Comm-comm-comemoate? What does that word mean?” The word made me yawn, it was so big.

It's like remembering. And right now, you need to commemorate going to sleep.” Daddy leaned down and gave me a goodnight kiss on my forehead. “We'll wake you up when it's time for the second part of the act.”

Don't worry if you wake up before it happens though.” Mom said, running her hoof through my mane shakily. The two of them turned and began walking to the door.

Goodnight Mom. Goodnight Daddy.”

Goodnight Son.” He smiled, mommy put on one of her fake smiles as well as they stepped through the doorway, shutting it behind them. Rolling over, I looked at the moon again, feeling weird about it.

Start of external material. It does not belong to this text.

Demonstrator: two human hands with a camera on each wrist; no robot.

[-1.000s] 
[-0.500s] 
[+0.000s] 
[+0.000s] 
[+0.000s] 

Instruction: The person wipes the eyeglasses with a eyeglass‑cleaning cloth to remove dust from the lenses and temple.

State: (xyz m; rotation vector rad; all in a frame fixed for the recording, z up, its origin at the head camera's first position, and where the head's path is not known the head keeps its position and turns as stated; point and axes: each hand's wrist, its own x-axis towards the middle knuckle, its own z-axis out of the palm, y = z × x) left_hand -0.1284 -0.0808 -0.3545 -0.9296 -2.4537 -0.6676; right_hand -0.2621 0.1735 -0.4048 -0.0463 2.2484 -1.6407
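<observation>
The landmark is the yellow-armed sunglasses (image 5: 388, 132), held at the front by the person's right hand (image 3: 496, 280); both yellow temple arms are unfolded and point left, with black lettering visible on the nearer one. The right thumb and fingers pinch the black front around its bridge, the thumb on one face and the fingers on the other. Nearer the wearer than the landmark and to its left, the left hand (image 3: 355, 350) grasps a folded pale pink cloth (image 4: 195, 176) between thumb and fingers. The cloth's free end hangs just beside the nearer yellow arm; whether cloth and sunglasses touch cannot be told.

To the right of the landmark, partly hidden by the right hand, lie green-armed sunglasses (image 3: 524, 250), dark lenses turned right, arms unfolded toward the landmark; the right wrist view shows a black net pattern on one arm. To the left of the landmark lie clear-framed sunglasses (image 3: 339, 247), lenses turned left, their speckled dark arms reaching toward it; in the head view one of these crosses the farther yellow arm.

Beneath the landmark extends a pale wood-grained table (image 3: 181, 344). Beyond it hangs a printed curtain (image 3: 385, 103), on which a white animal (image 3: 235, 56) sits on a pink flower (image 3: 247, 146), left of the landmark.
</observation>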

The bed didn't feel right, it wasn't like back home. The pillow was too hard. But mom and daddy started fighting again, something about being cursed and the dark not-princess we saw earlier today. That was still the same, even if now mom was shouting about our trip rather then bits.

My eyes were getting harder to keep open, the moon without it's mare just as bright as it was before. It was wrong, more wrong then the pillow and bed.

I opened my eyes, not remembering going to sleep. Not now, and not then either. The argument that had been going on was instead replaced by silent whispers, Amber and Spice both audible but not discernible through the rain. The dark of night had totally enclosed everything around me, but the two of them hadn't woken me up yet. Maybe if I fell asleep again I'd dream of something else, something other then that danm moon.

- - - - - -

Achievement Unlocked: Contact – Make Contact with a mysterious ghoul.